((
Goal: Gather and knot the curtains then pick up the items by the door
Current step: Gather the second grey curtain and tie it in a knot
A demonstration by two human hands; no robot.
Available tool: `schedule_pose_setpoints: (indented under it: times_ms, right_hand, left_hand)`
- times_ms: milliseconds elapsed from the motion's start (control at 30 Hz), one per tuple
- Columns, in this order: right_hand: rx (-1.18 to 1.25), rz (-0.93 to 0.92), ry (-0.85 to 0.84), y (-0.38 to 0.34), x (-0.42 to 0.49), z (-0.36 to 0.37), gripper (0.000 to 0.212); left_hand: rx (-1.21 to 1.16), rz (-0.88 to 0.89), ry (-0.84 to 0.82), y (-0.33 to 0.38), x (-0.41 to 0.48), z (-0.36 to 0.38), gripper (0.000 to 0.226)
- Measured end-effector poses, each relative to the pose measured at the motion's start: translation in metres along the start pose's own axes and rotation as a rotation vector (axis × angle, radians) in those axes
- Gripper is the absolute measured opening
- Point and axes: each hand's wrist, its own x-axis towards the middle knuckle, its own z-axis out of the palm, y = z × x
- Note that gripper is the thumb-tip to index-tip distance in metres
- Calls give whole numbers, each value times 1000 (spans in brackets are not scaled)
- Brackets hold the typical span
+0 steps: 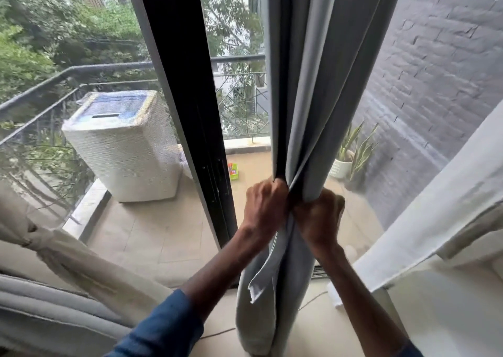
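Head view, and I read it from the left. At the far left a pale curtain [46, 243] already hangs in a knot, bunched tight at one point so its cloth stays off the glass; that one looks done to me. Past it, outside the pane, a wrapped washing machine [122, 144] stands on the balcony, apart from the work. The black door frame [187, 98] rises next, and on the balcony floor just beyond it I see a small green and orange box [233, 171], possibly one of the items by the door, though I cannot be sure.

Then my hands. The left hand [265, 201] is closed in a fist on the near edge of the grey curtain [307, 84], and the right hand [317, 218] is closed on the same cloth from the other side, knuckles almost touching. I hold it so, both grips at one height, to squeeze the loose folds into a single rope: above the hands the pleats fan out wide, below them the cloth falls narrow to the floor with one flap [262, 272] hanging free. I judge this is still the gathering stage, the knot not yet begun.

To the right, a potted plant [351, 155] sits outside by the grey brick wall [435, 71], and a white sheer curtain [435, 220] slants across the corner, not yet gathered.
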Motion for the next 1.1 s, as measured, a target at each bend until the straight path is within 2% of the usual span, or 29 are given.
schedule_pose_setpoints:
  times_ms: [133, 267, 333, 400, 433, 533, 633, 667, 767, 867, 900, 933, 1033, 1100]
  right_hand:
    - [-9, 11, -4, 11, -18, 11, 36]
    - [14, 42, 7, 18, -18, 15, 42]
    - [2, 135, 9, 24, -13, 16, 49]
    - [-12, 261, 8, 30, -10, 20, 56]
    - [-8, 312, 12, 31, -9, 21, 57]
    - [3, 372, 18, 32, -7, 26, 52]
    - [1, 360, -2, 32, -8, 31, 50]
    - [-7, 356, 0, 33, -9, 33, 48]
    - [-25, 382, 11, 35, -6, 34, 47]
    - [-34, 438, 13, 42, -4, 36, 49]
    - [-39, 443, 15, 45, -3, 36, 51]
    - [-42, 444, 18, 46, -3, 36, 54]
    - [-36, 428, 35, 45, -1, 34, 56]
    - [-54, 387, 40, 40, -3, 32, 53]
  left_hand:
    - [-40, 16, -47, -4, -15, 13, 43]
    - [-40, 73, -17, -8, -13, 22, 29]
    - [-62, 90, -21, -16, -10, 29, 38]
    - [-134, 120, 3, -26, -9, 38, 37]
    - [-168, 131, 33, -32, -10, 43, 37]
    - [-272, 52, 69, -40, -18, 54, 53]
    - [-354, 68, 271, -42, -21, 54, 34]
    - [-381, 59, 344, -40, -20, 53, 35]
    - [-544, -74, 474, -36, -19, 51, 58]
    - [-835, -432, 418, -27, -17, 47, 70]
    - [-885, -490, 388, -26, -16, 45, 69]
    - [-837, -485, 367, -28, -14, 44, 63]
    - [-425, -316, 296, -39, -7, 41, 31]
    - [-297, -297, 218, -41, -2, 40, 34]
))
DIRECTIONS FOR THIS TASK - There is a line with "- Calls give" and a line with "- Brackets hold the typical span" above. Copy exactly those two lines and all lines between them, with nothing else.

TASK SOLUTION -
- Calls give whole numbers, each value times 1000 (spans in brackets are not scaled)
- Brackets hold the typical span

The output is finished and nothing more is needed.